> [DATA SEGMENT]:
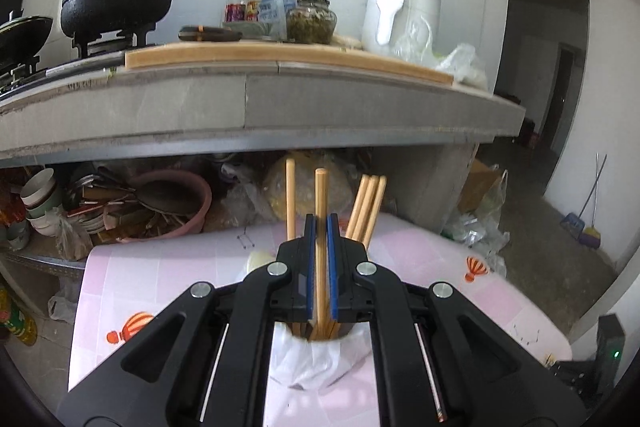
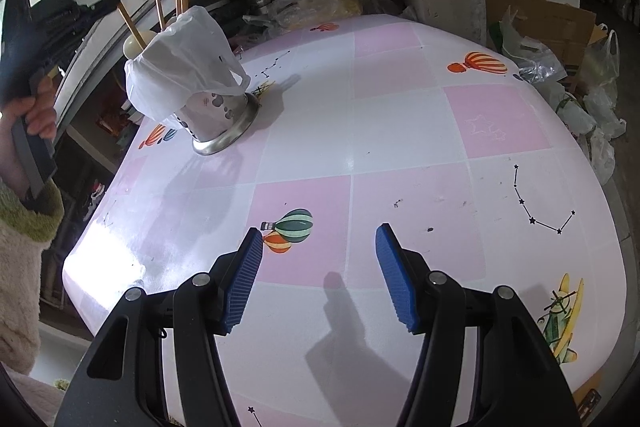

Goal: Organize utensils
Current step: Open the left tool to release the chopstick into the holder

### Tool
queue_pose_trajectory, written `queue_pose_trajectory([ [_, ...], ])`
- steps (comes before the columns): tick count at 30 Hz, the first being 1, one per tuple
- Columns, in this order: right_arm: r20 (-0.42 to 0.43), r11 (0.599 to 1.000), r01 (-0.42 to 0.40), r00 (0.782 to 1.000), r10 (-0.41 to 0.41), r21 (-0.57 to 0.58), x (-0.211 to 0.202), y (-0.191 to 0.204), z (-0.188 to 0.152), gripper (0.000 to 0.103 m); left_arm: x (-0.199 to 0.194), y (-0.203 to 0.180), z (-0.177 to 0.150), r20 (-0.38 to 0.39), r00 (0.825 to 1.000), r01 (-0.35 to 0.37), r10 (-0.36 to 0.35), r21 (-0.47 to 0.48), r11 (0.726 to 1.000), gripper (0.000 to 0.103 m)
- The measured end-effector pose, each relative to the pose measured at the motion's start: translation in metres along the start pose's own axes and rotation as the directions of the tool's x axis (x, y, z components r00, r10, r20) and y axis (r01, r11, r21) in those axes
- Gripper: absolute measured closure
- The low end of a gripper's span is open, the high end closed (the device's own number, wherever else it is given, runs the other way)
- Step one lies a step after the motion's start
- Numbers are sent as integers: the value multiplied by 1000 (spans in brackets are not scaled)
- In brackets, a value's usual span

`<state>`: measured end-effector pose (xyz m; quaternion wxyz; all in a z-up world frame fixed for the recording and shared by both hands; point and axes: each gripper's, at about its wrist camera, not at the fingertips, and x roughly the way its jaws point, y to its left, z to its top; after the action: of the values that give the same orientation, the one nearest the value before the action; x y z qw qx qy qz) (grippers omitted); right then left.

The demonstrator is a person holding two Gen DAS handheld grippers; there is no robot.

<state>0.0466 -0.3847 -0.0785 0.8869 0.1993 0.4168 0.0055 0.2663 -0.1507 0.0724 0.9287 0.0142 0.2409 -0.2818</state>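
Left wrist view: left tool (image 1: 320,223) clamped on one wooden chopstick (image 1: 320,195) at mid-shaft, its lower end inside the metal cup (image 2: 216,115), which is draped in a plastic bag (image 2: 180,67). Chopstick judged light, stiff, smooth; a mid-shaft hold suits it. Right tool (image 2: 318,275) spread apart, empty, above the surface (image 2: 400,131).

A table covered in glossy pink-and-white checked oilcloth (image 2: 400,131), printed with hot-air balloons, stars and a small plane, carries a perforated steel utensil holder (image 2: 218,119) draped in a white plastic bag (image 2: 184,67); a pale rounded object (image 2: 134,45), possibly a lid, sits just behind it.
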Motion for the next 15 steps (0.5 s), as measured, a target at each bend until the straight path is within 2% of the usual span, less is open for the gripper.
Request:
queue_pose_trajectory([
  [11,-2,1000,-3,1000,3,-7,0,5,0,45,-1,-13,-19,-23,998,-52,54,88,995,97],
  [15,0,1000,-1,1000,1,-10,-1,6,0,45,-5,-12,-19,-21,998,-57,58,79,995,75],
])
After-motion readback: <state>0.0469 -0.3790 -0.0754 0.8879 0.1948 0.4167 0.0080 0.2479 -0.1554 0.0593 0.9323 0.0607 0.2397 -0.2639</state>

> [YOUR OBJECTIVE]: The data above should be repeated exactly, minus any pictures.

> [EXERCISE RESPONSE]:
Goal: Organize utensils
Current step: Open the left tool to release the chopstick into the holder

### Tool
queue_pose_trajectory, written `queue_pose_trajectory([ [_, ...], ])`
- steps (comes before the columns): tick count at 30 Hz, the first being 1, one per tuple
- Columns, in this order: right_arm: r20 (-0.42 to 0.43), r11 (0.599 to 1.000), r01 (-0.42 to 0.40), r00 (0.782 to 1.000), r10 (-0.41 to 0.41), r21 (-0.57 to 0.58), x (-0.211 to 0.202), y (-0.191 to 0.204), z (-0.188 to 0.152), gripper (0.000 to 0.103 m); left_arm: x (-0.199 to 0.194), y (-0.203 to 0.180), z (-0.177 to 0.150), r20 (-0.38 to 0.39), r00 (0.825 to 1.000), r01 (-0.35 to 0.37), r10 (-0.36 to 0.35), r21 (-0.47 to 0.48), r11 (0.726 to 1.000), gripper (0.000 to 0.103 m)
- The measured end-effector pose, each relative to the pose measured at the motion's start: translation in metres along the start pose's own axes and rotation as the directions of the tool's x axis (x, y, z components r00, r10, r20) and y axis (r01, r11, r21) in those axes
- Gripper: absolute measured closure
- The low end of a gripper's span is open, the high end closed (the device's own number, wherever else it is given, runs the other way)
- Step one lies a step after the motion's start
- Numbers are sent as integers: the value multiplied by 1000 (spans in brackets are not scaled)
- In brackets, a value's usual span

`<state>`: measured end-effector pose (xyz m; quaternion wxyz; all in a z-up world frame fixed for the recording and shared by both hands; point and axes: each gripper's, at about its wrist camera, not at the fingertips, and x roughly the way its jaws point, y to its left, z to its top; after the action: of the values that give the same orientation, the one nearest the value before the action; x y z qw qx qy qz) (grippers omitted); right then left.

The demonstrator is a person holding two Gen DAS handheld grippers; there is no robot.

<state>0.0466 -0.3847 -0.0785 0.8869 0.1993 0.4168 0.0055 0.2663 -0.1507 0.0724 0.9287 0.0142 0.2409 -0.2818</state>
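Left wrist view: left tool (image 1: 320,223) clamped on one wooden chopstick (image 1: 320,195) at mid-shaft, its lower end inside the metal cup (image 2: 216,115), which is draped in a plastic bag (image 2: 180,67). Chopstick judged light, stiff, smooth; a mid-shaft hold suits it. Right tool (image 2: 318,275) spread apart, empty, above the surface (image 2: 400,131).

A table covered in glossy pink-and-white checked oilcloth (image 2: 400,131), printed with hot-air balloons, stars and a small plane, carries a perforated steel utensil holder (image 2: 218,119) draped in a white plastic bag (image 2: 184,67); a pale rounded object (image 2: 134,45), possibly a lid, sits just behind it.
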Motion for the next 15 steps (0.5 s), as measured, a target at each bend until the straight path is within 2% of the usual span, less is open for the gripper.
Request:
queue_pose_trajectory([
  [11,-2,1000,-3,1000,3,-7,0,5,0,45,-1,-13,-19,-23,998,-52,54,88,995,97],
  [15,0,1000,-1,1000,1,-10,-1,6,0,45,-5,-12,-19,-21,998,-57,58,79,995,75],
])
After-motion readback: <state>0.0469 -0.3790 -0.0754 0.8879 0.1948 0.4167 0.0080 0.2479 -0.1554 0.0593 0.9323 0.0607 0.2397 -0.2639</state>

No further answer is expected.